First, equitable distribution of catches was only inefficient if there were some individual fishers that made much more profits than others. For instance, some fishers may be more effective at finding the right times and places to go fishing, so can catch the same amount of fish at a lower cost.
When this was the case, the most profitable fishery could be achieved if we shut the fishery to those fishers who spend more to catch the same amount of fish.
Clearly, shutting down some individuals in not very equitable.
Determining how much individuals vary in their fishing efficient is therefore important. When reforming fisheries with greater variability there will be stronger compromises between total profits and equity.
A second key assumption was how we defined ‘equity’. You could define equitable restrictions in terms of everyone reducing their catches by an equal amount, or reducing them in proportion to their historical catches.
Greater restrictions were less equitable if we measured equity as a proportion of an individual’s historic catches, whereas greater restrictions were more equitable if we measured equity as the total amount of catch.
For any given fishery it is therefore important to determine what type of equity matters most to the fishers that participate it. Finding a consensus on equity will be important to determine if the redistribution of catches is equitable.

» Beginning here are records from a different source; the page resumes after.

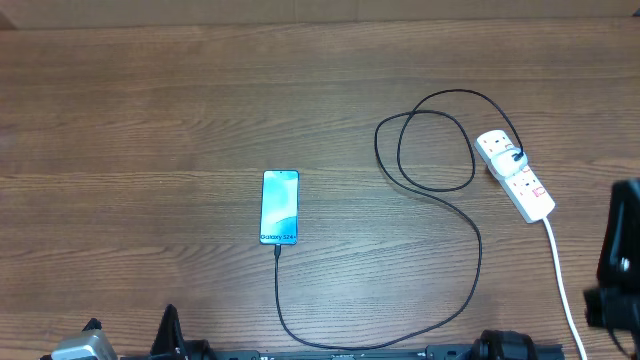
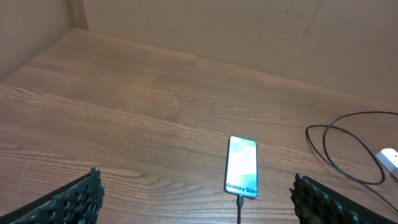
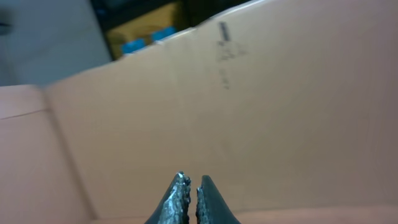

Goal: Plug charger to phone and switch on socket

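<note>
The phone (image 1: 280,207) lies flat mid-table, screen lit blue-teal, with "Galaxy S24+" at its near edge. It also shows in the left wrist view (image 2: 242,166). The charger cable (image 1: 478,255) has its black tip in the phone's near edge, loops along the front and curls back to the socket (image 1: 514,175), a white power strip at right with the charger plugged in. My left gripper (image 2: 199,202) is open and empty, pulled back near the front edge, fingers either side of the phone's view. My right gripper (image 3: 193,186) is shut and empty, pointing at a cardboard wall.
The socket's white cord (image 1: 562,280) runs toward the front right edge. The right arm (image 1: 620,255) sits at the far right edge. A cardboard wall (image 2: 249,31) bounds the table's far side.
</note>
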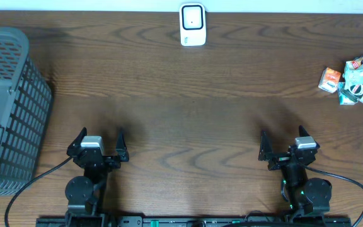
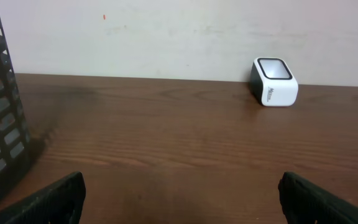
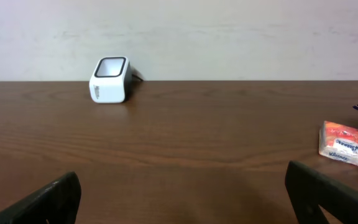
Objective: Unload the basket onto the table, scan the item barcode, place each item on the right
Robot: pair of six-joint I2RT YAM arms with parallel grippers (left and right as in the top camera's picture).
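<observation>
Counter of dark brown wood grain (image 1: 194, 107) is seen from above, and nearly the whole overhead view is filled by it. A grey plastic basket with slatted walls (image 1: 27, 120) is set at the counter's left edge, and it is cut off by the frame.

Two black robot arms are mounted along the near edge, well apart from each other. The left gripper (image 1: 101, 133) is held low near the basket with its jaws spread wide, and nothing is held between them. In the left wrist view its black fingers (image 2: 55, 199) are seen only at the bottom corners. The right gripper (image 1: 283, 135) is likewise spread wide and empty, and it is pointed toward the far edge.

A pile of crumpled green, white and red packets (image 1: 361, 81) is laid at the far right of the counter, well away from both grippers. A white box-shaped barcode scanner with a dark window (image 1: 193, 25) is stood at the middle of the far edge, against a pale wall. A small orange and white packet (image 1: 330, 79) is placed just beside the pile, on its left side, and blue lettering is shown on it in the right wrist view (image 3: 341, 143).
</observation>
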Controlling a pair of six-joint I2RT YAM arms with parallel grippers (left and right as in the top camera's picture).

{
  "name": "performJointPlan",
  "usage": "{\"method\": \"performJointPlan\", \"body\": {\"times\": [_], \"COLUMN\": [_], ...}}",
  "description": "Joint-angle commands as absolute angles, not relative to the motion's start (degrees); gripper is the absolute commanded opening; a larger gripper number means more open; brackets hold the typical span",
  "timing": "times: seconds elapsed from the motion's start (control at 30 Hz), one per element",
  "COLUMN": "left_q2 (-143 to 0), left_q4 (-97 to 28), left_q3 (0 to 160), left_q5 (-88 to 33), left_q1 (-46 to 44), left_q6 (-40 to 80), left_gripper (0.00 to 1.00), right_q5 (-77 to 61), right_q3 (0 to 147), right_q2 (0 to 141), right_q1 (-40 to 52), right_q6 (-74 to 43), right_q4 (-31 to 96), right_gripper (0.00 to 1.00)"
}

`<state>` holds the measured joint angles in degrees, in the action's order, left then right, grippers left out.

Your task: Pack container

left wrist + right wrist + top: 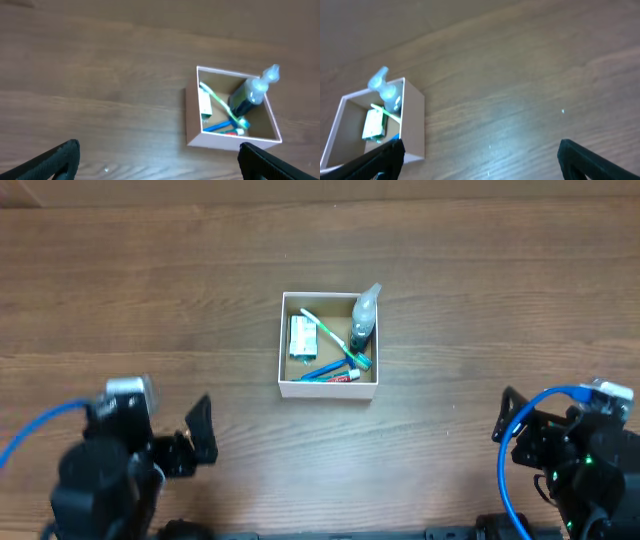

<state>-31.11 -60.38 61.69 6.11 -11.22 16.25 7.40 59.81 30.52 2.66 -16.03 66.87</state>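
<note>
Wood-grain table point(150, 280), square white cardboard container point(328, 389) — brown inside, left fingers point(55, 160) and right fingers point(592, 160) wide apart

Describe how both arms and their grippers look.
Both arms are black: the left arm and right arm each carry a looping blue cable and a pale grey block on the wrist. A small green light glows on the right one. The left gripper and right gripper have black, wedge-shaped fingers.

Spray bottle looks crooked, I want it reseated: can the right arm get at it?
Probably yes: the spray bottle pokes over the container's rim, nothing between it and the open right hand.
</note>
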Motion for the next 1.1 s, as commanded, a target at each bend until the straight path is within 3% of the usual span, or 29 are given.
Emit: {"method": "performJointPlan", "body": {"times": [0.0,0.13,0.53,0.73,0.8,0.93,1.0,1.07], "left_q2": [-22.44,-21.65,-21.67,-21.67,-21.67,-21.67,-21.67,-21.67], "left_q4": [-58.98,-70.39,-70.76,-70.76,-70.76,-70.76,-70.76,-70.76], "left_q3": [52.82,50.68,50.61,50.61,50.61,50.61,50.61,50.61], "left_q5": [7.46,7.46,7.68,7.68,7.66,7.68,7.68,7.68], "left_q1": [-11.27,-11.27,-11.27,-11.27,-11.27,-11.27,-11.27,-11.27], "left_q6": [22.35,22.31,22.52,22.52,22.52,22.55,22.52,22.55], "left_gripper": [1.0,1.0,1.0,1.0,1.0,1.0,1.0,1.0], "right_q5": [7.2,7.25,7.25,6.79,6.33,6.33,6.31,3.4], "right_q3": [59.11,59.11,55.13,29.76,26.0,10.9,2.15,0.47], "right_q2": [30.83,30.83,27.77,-0.12,0.19,0.16,0.16,0.16], "right_q1": [2.55,2.55,2.46,2.5,2.72,2.72,2.72,2.72], "right_q6": [-18.26,-18.26,-16.95,-16.05,-11.25,2.92,2.81,1.48], "right_q4": [66.46,66.61,65.6,52.38,45.89,16.34,2.42,4.45], "right_gripper": [1.0,1.0,1.0,1.0,1.0,1.0,1.0,1.0]}}
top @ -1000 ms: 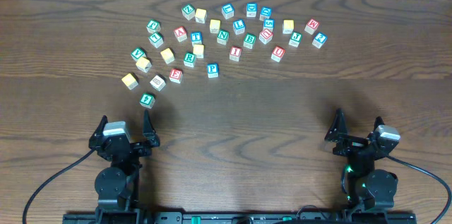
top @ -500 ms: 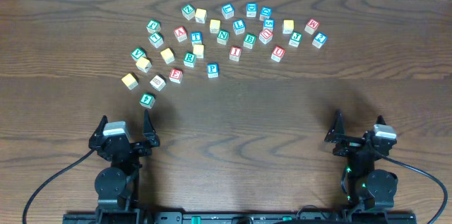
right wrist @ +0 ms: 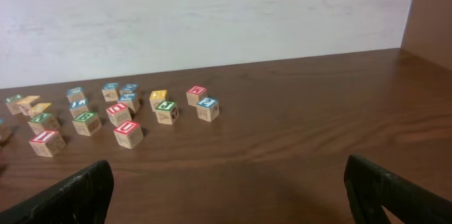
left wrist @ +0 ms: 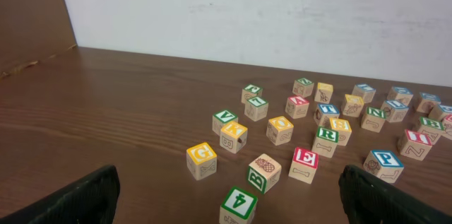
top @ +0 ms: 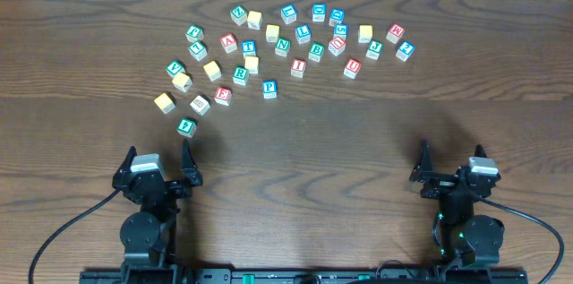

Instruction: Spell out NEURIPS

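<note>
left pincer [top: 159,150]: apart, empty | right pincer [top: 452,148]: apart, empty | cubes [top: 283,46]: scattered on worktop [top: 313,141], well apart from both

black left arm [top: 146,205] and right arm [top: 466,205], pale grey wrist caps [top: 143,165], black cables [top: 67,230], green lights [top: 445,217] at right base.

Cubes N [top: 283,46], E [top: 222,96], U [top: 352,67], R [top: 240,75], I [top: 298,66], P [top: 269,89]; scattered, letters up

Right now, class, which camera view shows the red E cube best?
The left wrist view: the red E cube sits near and large, its letter legible. Overhead shows the cube small, from above. The right wrist view misses it.
</note>
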`<state>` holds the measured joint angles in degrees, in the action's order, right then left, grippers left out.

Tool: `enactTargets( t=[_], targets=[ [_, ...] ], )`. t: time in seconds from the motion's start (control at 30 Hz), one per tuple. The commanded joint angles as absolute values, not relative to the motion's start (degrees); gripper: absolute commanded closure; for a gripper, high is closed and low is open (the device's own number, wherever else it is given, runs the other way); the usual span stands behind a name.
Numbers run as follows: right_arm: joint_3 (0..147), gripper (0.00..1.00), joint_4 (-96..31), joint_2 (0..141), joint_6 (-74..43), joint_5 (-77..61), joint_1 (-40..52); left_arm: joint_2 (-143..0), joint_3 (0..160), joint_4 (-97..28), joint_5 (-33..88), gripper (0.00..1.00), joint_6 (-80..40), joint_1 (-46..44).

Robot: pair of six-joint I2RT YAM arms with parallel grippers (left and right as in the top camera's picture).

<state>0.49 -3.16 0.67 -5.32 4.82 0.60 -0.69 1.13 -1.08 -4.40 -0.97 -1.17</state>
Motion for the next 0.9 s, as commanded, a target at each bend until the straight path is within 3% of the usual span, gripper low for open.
enactTargets(
  t=[0.0,0.87],
  targets=[
    [0.32,0.01,-2.5,0.4,-4.12,3.05,0.84,-0.34,0.86,-3.16,-5.21,0.02,0.21,-0.89],
    [1.41,0.01,-0.84,0.4,-1.96,3.09,0.8,-3.22,2.55,-0.82,-6.42,0.02,0.21,-0.89]
  ],
)
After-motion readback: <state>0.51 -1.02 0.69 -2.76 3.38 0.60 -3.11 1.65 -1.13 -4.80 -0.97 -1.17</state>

In most fisheries reforms managers do not decide directly who gets to catch what post-reform. Instead, they may often offer voluntary buy-backs of fishing effort on a market to encourage fishers to reduce their effort. Our results could ultimately inform how such markets could be designed to be more equitable.
Our results also suggest expectations for marked improvements in profits when recovering fisheries should be tempered, because often such solutions rely on the inequitable redistribution of catches. Ultimately, reforms that are percieved as being more just to fishers may be more likely to obtain political support and be successful in the long-term.